The weeks before school starts are one of the best times to set up a study routine. There is no homework pressure, no assignments due, and no exams to worry about. That makes it the ideal window to build habits that will carry through the rest of the year.
This does not mean turning the summer holidays into a boot camp. It means putting a simple, repeatable structure in place so that when school begins, your child already knows when and how they study.
Start Small and Build Up
A common mistake is trying to go from zero study to an hour a day overnight. It does not stick. Start with 15 to 20 minutes a day and build from there. The goal is consistency, not volume. A student who does 20 minutes every day for a month will retain more than one who does two hours twice and then stops.

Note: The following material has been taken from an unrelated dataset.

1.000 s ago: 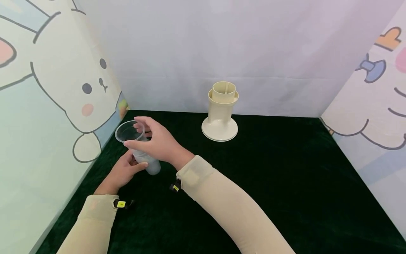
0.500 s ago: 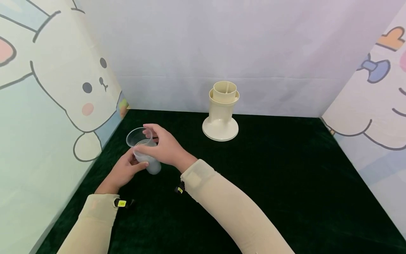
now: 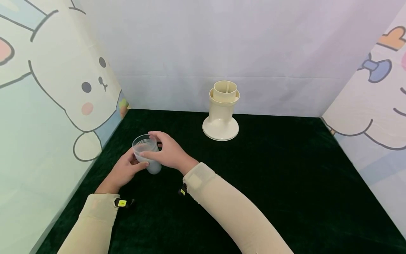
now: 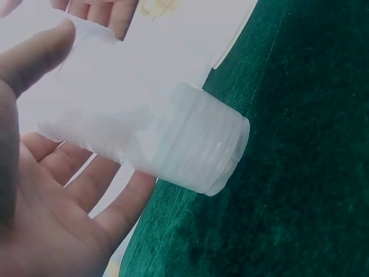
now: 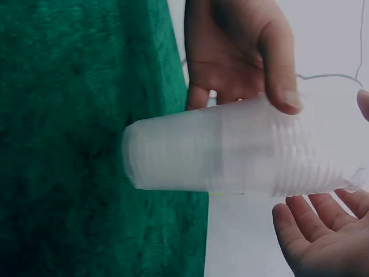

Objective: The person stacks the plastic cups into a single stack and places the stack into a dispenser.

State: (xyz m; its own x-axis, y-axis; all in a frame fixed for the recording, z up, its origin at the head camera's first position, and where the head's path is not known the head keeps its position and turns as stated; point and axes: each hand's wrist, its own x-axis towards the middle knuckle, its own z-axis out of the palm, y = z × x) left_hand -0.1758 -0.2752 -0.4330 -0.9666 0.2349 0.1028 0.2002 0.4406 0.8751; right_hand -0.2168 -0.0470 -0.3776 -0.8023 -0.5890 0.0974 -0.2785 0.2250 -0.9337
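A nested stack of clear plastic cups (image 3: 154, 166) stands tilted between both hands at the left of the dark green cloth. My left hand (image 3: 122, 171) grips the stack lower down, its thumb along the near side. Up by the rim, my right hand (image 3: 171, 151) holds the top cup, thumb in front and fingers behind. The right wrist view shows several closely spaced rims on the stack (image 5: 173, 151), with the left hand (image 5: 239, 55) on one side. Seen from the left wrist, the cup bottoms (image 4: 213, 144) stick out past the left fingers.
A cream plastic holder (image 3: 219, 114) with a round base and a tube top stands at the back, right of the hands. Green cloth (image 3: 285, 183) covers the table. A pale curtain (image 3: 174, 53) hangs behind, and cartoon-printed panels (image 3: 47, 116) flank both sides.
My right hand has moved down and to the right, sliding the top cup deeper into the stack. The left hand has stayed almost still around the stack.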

Pick a fixed time each day. After breakfast, after lunch, before dinner. It does not matter when, as long as it becomes predictable. Once the time slot is automatic, the habit takes care of itself.
Choose the Right Material
What your child works on during those 20 minutes matters. Sitting at a desk staring at a textbook is not studying. Give them something specific: a chapter to read, a set of maths problems, a short piece to write. The task should be clear and completable in the time available.
If your child is heading into a new year level, preview material from the upcoming syllabus can help. Even light exposure to new topics means they are not seeing everything for the first time in class.
Create a Dedicated Space
Students study better when they have a consistent place to do it. It does not need to be a separate room. A desk in their bedroom, the dining table after it has been cleared, anywhere that is quiet and free from screens works. The key is that the space signals study time.
Keep the phone out of the room or in another part of the house during study time. Even having a phone face-down on the desk is enough to reduce focus.
Make It Visible
A simple weekly planner on the wall or fridge helps younger students see their routine. Write down the study time, what they are working on, and tick it off when it is done. The visual progress is motivating and helps parents stay across what is happening without having to ask every day.
For older students, a planner app or notebook works. The format does not matter as long as the routine is written down somewhere and reviewed regularly.
What to Expect
There will be resistance at first. That is normal. The first two weeks are the hardest because the habit is not yet automatic. After three to four weeks of consistent practice, most students settle into it and it stops feeling like a chore.
The payoff shows up once school starts. Students with an established routine do not struggle to find time for homework or revision. They already have a system in place, and that gives them a real advantage over classmates who are still figuring it out in Week 3.